Nada obstante, começando pela aplicação de reforma previdenciária similar à da União, a atual administração piauiense tem mostrado expressivos progressos na arrumação de sua casa financeira visando à abertura de um novo e importante espaço para aumentar seus investimentos, seguindo basicamente o elogiável modelo de ajuste que acaba de ser quase integralmente posto em prática pela prefeitura de São Paulo, enquanto os demais estados têm deixado bastante a desejar na sua atuação nesse tema.
Em resumo, o Piauí, que já havia aumentado para 14% a contribuição dos servidores à Previdência e instituído a chamada previdência complementar obrigatória para os novos servidores que auferissem remuneração acima do teto do INSS, onde o financiamento das aposentadorias e pensões acima do teto fica garantido pelo regime de "contribuição definida", está adicionando o seguinte:
(1) a implantação — já concluída — do mesmo modelo de reforma do sistema de benefícios aprovado pela União para o servidores federais pela EC 103/19, algo que em muitos casos está exigindo um penoso processo de desgaste político, mas, no Piauí, ele se concluiu sem maiores traumas; e
(2) entre outras medidas, a submissão à Assembleia Legislativa, em fase final, de um projeto de lei prevendo: (2.1) a chamada segregação das massas previdenciárias, em dois planos, criando-se, de um lado, um "fundo previdenciário", que já nasce basicamente equilibrado, composto dos servidores que ingressem a partir de uma data recente (incluindo os regidos pela "previdência complementar", acima indicados), e, do outro, um "plano financeiro", em extinção", composto dos demais; e (2.2) a vinculação à previdência dos repasses do Imposto de Renda na Fonte retido dos servidores e das receitas relacionadas com a gestão e venda de imóveis, devendo aprovar, simultaneamente, a securitização ou antecipação das receitas futuras relacionadas com essas fontes, viabilizando sua monetização.

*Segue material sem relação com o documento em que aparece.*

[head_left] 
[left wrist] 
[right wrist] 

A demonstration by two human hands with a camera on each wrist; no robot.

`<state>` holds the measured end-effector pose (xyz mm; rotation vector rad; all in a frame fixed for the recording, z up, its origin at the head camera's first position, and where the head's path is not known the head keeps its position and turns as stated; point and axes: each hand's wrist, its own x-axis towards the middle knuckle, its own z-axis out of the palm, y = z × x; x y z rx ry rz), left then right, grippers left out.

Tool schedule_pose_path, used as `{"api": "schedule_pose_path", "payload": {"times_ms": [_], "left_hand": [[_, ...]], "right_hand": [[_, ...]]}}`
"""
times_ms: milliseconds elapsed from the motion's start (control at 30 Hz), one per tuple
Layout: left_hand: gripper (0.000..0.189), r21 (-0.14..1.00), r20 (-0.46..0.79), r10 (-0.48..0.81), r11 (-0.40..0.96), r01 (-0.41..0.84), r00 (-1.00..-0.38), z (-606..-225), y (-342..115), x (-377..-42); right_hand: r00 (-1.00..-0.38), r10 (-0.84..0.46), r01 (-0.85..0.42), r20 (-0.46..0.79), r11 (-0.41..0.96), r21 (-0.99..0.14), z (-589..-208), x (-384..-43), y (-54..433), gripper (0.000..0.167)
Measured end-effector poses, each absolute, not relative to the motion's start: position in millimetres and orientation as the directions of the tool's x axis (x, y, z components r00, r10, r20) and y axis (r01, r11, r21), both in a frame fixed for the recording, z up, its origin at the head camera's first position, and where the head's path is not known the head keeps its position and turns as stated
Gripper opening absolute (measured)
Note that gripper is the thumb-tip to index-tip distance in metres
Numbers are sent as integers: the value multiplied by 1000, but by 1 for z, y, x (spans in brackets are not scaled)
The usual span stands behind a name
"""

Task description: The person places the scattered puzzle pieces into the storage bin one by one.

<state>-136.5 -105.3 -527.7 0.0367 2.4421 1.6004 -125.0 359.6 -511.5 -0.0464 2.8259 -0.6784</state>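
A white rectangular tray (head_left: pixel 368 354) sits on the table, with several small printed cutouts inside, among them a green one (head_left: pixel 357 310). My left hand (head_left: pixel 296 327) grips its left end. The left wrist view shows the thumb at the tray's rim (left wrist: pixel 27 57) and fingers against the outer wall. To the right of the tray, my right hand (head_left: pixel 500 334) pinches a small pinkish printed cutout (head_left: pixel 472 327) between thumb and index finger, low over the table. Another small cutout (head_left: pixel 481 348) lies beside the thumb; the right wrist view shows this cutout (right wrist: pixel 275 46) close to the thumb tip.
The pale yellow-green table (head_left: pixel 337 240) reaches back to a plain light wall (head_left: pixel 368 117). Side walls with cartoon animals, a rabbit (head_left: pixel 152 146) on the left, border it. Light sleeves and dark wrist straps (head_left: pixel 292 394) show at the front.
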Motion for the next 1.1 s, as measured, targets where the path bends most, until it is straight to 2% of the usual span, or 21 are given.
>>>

O novo esquema deverá conter uma "transferência dinâmica de vidas", em que, gradativamente e até se extinguir, servidores do plano financeiro são incorporados ao plano previdenciário, mediante o aporte dos ativos que tenham sido identificados pela administração e seu aporte ao fundo previdenciário aprovado pela assembleia. Dessa forma, acelera-se o processo de equacionamento definitivo do velho regime deficitário.
Outra possibilidade de fechamento do processo de equacionamento previdenciário seria a aprovação e implantação de uma alíquota patronal extraordinária calculada para fechar a conta (isto é, zerar os déficits financeiros e atuariais do regime previdenciário em causa), que, contudo, perde sentido, se se chegar a um valor muito elevado que acabe inviabilizando sua aplicação.
Finalmente, tendo à mão um caminho de ajuste, como o que descrevi há pouco, que tem boas chances de ser trilhado satisfatoriamente na prática, concluo apresentando cálculos de estudos atuariais feitos recentemente que sinalizam que: 1) sem qualquer medida de ajuste, um novo aumento real do elevado déficit previdenciário do Piauí o elevaria, entre 2019 e 2030, de R$ 1.585 para R$ 2.196 milhões, implicando crescimento real médio de 3% a.a. entre esses dois anos, praticamente zerando os investimentos na ponta final da série; 2) com as medidas acima citadas, redução do déficit previdenciário para R$ 241 milhões em 2022, ainda que com nova subida para R$ 968 milhões em 2030, implicando, nas mesmas datas, recuperação dos investimentos para R$ 2.064 em 2022, nova queda na sequência, mas encerramento em R$ 1.337 milhões em 2030, algo nada desprezível.